WORK INSTRUCTIONS – Using the records below, transcribe word for word the stretch from the line that contains "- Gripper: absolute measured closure" through the line that contains "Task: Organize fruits", both end lines included, and nothing else.

SUPPLIED INFORMATION –
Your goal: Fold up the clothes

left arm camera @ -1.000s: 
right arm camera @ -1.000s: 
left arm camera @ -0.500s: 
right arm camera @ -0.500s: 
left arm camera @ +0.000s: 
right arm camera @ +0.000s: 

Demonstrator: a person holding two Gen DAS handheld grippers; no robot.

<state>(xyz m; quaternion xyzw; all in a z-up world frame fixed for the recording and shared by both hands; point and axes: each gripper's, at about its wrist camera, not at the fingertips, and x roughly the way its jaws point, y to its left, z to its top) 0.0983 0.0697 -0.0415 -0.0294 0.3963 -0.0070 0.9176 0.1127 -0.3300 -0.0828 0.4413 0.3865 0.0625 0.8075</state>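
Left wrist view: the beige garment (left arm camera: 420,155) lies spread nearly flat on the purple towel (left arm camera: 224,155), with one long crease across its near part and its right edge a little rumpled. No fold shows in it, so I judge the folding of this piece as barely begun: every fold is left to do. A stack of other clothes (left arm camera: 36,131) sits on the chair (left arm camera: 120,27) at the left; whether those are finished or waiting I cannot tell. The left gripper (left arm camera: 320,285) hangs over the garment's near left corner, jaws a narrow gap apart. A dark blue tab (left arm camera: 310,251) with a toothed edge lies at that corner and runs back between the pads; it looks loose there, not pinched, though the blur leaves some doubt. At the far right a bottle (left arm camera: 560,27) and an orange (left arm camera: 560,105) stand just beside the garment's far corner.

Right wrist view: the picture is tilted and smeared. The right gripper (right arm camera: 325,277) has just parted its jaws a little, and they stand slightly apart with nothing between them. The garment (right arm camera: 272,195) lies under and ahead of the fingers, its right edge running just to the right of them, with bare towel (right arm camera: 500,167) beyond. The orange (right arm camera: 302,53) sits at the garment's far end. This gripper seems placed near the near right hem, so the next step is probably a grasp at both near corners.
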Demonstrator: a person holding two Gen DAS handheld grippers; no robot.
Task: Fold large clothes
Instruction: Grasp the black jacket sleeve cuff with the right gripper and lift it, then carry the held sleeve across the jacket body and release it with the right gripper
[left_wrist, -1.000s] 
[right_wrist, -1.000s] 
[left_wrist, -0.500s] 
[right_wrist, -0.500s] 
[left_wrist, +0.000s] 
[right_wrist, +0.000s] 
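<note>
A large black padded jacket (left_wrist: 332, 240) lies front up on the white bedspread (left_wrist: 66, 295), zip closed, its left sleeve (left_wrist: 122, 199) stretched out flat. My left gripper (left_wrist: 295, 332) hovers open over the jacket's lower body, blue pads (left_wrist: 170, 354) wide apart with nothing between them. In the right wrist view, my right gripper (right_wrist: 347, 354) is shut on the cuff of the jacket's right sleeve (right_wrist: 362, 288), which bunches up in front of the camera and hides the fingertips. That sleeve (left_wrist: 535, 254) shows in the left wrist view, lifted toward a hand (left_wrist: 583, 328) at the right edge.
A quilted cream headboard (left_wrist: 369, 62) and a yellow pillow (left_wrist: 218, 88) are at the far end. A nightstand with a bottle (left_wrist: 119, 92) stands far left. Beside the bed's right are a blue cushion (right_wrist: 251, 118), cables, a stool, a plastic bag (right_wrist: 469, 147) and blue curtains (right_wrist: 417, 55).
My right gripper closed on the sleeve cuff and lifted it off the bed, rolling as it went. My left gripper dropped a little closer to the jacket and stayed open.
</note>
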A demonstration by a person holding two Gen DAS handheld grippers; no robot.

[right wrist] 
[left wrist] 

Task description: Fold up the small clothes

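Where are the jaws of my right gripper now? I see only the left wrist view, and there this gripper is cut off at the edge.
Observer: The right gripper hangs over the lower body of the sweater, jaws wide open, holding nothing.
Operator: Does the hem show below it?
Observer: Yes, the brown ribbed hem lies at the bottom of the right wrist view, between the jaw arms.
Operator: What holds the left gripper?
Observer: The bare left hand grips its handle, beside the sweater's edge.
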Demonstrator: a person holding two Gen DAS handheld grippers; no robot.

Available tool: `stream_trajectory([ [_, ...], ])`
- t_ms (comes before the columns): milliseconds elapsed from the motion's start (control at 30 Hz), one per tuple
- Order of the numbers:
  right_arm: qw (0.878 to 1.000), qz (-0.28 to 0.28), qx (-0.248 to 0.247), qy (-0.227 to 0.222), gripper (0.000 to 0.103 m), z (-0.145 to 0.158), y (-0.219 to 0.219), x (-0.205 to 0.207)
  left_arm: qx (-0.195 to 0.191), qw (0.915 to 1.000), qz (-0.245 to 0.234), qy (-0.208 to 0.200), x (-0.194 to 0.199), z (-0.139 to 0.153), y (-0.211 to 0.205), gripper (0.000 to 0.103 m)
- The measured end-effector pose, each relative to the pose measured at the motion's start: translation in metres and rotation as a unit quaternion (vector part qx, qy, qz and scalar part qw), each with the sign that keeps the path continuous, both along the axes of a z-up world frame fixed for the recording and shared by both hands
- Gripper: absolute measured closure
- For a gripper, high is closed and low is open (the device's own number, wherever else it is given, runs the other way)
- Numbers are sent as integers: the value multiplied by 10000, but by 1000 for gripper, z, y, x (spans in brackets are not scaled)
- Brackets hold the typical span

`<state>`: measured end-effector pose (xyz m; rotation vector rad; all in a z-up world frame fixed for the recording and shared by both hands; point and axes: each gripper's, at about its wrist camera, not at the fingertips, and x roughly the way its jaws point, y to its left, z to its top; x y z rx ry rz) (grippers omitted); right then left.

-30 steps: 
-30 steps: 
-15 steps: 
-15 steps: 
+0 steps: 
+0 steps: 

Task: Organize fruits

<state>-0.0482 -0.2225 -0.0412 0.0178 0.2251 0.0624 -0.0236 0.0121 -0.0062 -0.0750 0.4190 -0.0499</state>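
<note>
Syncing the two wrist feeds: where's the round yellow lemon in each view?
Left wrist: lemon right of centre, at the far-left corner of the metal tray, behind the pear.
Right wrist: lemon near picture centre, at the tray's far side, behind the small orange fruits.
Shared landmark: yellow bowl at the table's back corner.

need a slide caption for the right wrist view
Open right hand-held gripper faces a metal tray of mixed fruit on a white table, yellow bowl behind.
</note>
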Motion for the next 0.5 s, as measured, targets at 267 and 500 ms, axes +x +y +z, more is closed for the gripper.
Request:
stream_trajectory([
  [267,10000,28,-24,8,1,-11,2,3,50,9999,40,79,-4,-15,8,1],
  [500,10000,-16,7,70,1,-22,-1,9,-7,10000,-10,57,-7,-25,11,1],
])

SOLUTION BELOW –
- Gripper: absolute measured closure
- For a gripper, high is closed and low is open (the device's own number, wherever else it is given, runs the other way)
- Numbers are sent as integers: the value multiplied by 10000, but by 1000 for gripper, z, y, x (spans in brackets are not scaled)
- Brackets hold the typical span

`<state>`: measured end-effector pose (xyz m; rotation vector rad; all in a z-up world frame fixed for the recording and shared by both hands; point and axes: each gripper's, at about its wrist camera, not at the fingertips, and x roughly the way its jaws point, y to its left, z to its top; x y z rx ry rz) (grippers omitted); right then left.

-30 steps: 
-30 steps: 
-15 steps: 
-15 steps: 
+0 steps: 
+0 steps: 

Task: Organize fruits

The exercise requires no more work.